Self-hosting isn't particularly difficult. I ran a mailserver at home behind a cable modem for about 15 years, I've recently moved it to a VPS.
Back in the days I used to run Postfix and Courier, and that was it. Nowadays it's Postfix, Dovecot, Sieve, SpamAssassin, PolicyD, ClamAV, Razor/Pyzor, OpenDKIM and OpenDMARC, so yes, it has become a lot more complex over the years. But it's still worth the effort, I think. The agressive spam filtering is recent, I ran without any spam filtering until recently. If you do the right checks on incoming mail, a lot of junk is rejected before it can even reach a filter.
I would just start with Postfix and Dovecot, make sure that works. Make sure that your server uses the correct FQDN in its HELO/EHLO and that you have a matching PTR-record for that, or most of your outgoing mail will be refused immediataly.

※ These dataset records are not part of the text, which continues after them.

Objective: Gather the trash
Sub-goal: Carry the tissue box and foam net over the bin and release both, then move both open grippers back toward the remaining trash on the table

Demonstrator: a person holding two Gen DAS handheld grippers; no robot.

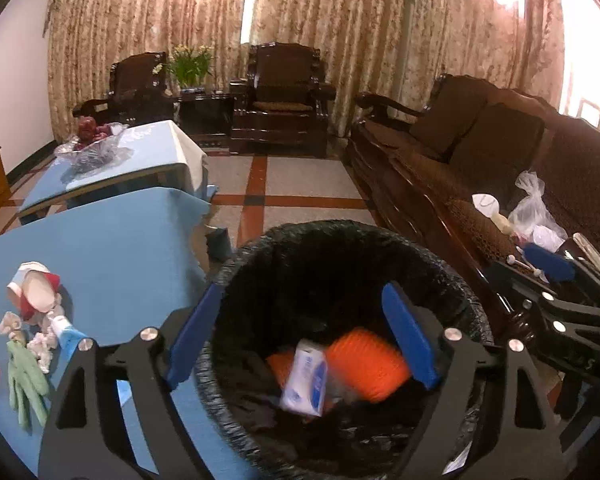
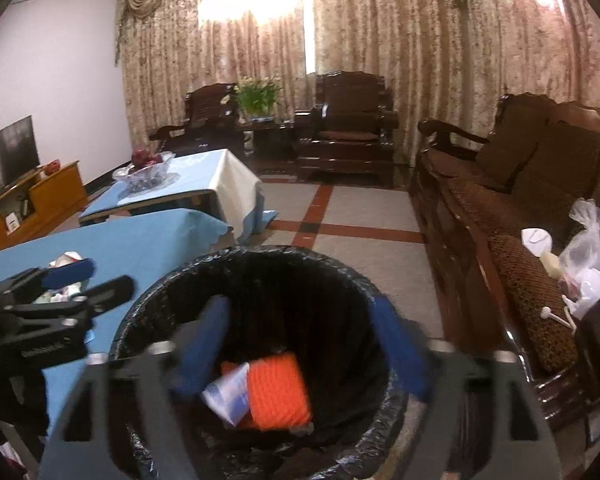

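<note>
A bin lined with a black bag [image 1: 260, 248] [image 2: 148, 304] stands on the floor between the blue table and the sofa. Inside lie an orange net piece [image 1: 368, 364] [image 2: 278, 390] and a white-blue packet [image 1: 306, 380] [image 2: 228, 394]. My left gripper [image 1: 300, 340] is open and empty over the bin mouth. My right gripper [image 2: 300, 348] is open and empty over the bin too. On the table lie a crushed red-white cup [image 1: 36, 292], a green glove [image 1: 26, 380] and crumpled scraps [image 1: 40, 344]. On the sofa lie a plastic bag [image 1: 534, 208] [image 2: 588, 248] and white litter [image 1: 485, 202].
A blue-covered table [image 1: 120, 248] [image 2: 140, 240] is left of the bin. A second table holds a glass fruit bowl [image 1: 94, 148] [image 2: 148, 172]. A dark wooden sofa [image 1: 440, 168] [image 2: 480, 200] runs along the right. Armchairs [image 1: 284, 96] and a plant [image 1: 188, 64] stand by the curtains.
</note>
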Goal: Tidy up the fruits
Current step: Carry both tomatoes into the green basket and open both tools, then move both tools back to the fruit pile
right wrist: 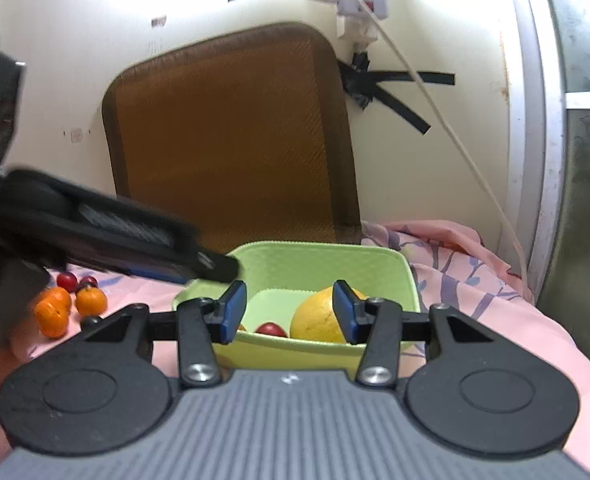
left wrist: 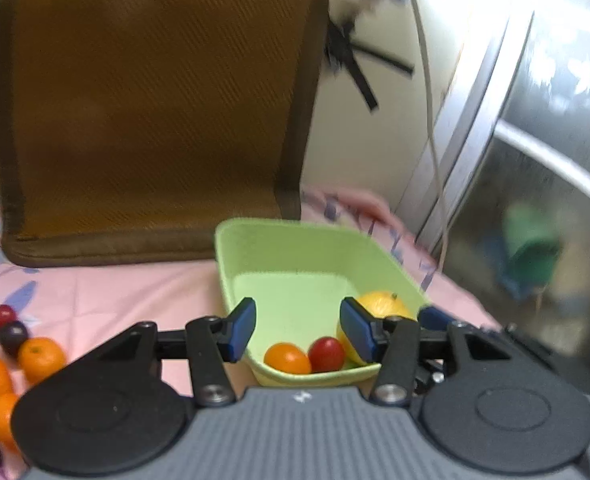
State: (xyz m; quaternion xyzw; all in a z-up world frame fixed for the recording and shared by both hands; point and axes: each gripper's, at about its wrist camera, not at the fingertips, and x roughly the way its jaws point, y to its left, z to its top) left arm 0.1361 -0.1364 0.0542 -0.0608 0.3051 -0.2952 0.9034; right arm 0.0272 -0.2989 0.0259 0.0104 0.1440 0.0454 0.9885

Then add what you think you need. You'll probably want Sieve, very nice to have the server deliver e-mail in the correct folder, but it can do a lot more than that. If you want webmail: Roundcube has a plugin that allows you to manage Sieve filters.

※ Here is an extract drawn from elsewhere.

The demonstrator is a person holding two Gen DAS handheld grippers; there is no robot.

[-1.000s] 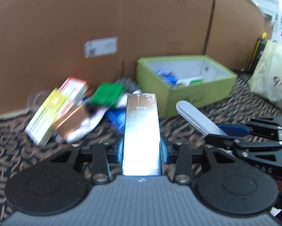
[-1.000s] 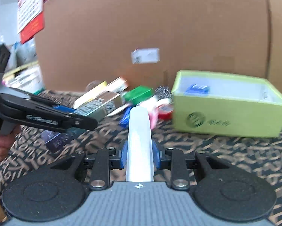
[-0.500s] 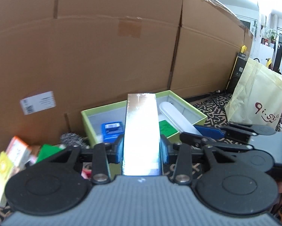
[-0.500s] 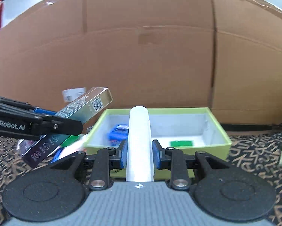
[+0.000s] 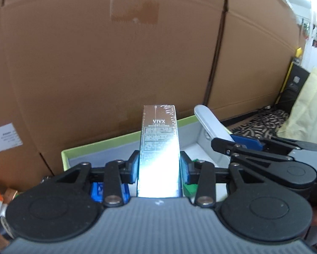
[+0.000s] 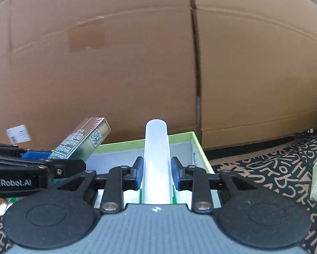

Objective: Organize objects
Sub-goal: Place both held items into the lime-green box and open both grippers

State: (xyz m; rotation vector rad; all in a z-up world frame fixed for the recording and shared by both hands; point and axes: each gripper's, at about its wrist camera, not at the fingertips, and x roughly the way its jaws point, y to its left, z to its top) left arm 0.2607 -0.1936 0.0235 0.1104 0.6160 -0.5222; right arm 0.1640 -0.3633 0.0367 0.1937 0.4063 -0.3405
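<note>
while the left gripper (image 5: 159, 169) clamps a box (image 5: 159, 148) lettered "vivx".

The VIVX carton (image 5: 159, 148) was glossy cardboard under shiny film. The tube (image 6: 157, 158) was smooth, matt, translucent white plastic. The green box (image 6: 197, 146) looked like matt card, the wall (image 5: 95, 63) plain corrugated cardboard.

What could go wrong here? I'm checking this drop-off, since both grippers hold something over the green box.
1. The left gripper and right gripper sit close together above the green box; they could bump.
2. The VIVX carton and white tube both stick far forward, so either might catch the box rim or the cardboard wall behind.
</note>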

Adding PolicyD allows you to to check blacklists and SPF before you accept mail. Very useful, that filters out a lot of junk before it's even queued. Make an SPF-record in DNS, telling the world only to accept mail for this domain from your servers. That makes it less likely that someone can abuse your domain to send spam, possibly leaving you with a lot of bounce messages. Checking SPF-records (and a whole lot more) can be done here:
https://ancillary-proxy.atarimworker.io?url=https%3A%2F%2Fmxtoolbox.com
DKIM isn't particularly difficult to set up, and everybody loves a signed message. Create one keypair for all your domains, or a separate pair for every domain, whatever you want. Then publish the key in DNS and check if it works. A nice site to do that is this one:
http://www.appmaildev.com/en/dkim/
If you have SPF and DKIM (and why wouldn't you?), you might consider using DMARC too. You publish your policy in DNS, so that every receiving mailserver can check what to do with a message that fails, for example, the DKIM validation. OpenDMARC can check the policy for incoming mail, and can send status reports. Most of DMARC is configured in DNS, this document gives a good overview of how you should set up a machine that uses all of these techniques:
https://ancillary-proxy.atarimworker.io?url=https%3A%2F%2Fwww.skelleton.net%2F2015%2F03%2F21%2Fhow-to-eliminate-spam-and-protect-your-name-with-dmarc%2F
And then there's spam and virusfiltering. I'm running a combination of SpamAssassin, Razor/Pyzor and ClamAV for that, which was basically one install of Amavis and then some tinkering to get it right. My next server will probably use Rspamd for that.
Is it still worth hosting your own e-mail? Hell yeah!